In fact, Hoshane says Jahiem is already showing positive signs of recovery, as evidenced by his very active and playful disposition. “He is moving (around) a lot; he is just very active, crying and everything,” Hoshane says joyfully.
Jamaica’s High Commissioner to the United Kingdom, Her Excellency Aloun Ndombet-Assamba, who visited the father and son in the hospital ahead of their return to Jamaica, says she was very happy with the improvements in young Jahiem’s health.
“What was really impressive for me is seeing how he bonded with his father, who came with him because his mother was not able to come; and then to see how the persons who cared for him at the Harley Street Clinic were interested in him…(it) was just amazing,” Mrs. Ndombet-Assamba says.

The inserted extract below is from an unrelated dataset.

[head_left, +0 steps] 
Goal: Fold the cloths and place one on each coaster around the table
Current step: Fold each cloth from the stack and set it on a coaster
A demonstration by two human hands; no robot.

The High Commissioner acknowledges that Jahiem’s case was special because of the urgency of his situation.
“They (Chain of Hope) have helped hundreds of Jamaican children before. But because of the type of problem Jahiem had, the surgery had to be done within six weeks of the child being born,” she adds.
Hoshane has high praises for the support provided by Chain of Hope, and the opportunity they have afforded Jahiem to live a healthy and normal life.
“I thank them a lot for this opportunity to know that (although) I couldn’t find the funds to get this operation done,…it (was) done and I (didn’t) have to pay for (it),” he adds.
Chief Executive Officer of Chain of Hope, Emma Scanlan, says the organization feels a deep sense of satisfaction to have been able to help Jahiem and his family.
“There are so many more children in Jamaica (who) need treatment. It is our goal and dream that by training a world class Jamaican cardiac team, many more children can be treated locally, in the future, at the Jamaican children’s heart centre which is being constructed at the Bustamante Hospital for Children,” she adds
Jaheim and Hoshane returned to Jamaica last week, and the youngster has since been reunited with his mother, who has not held him in her arms for more than two months.
For Hoshane, who says he grew up without a father, the experience with Jaheim has created a special bond between them which he says will forever cherish as he works to give his son the best opportunities in life.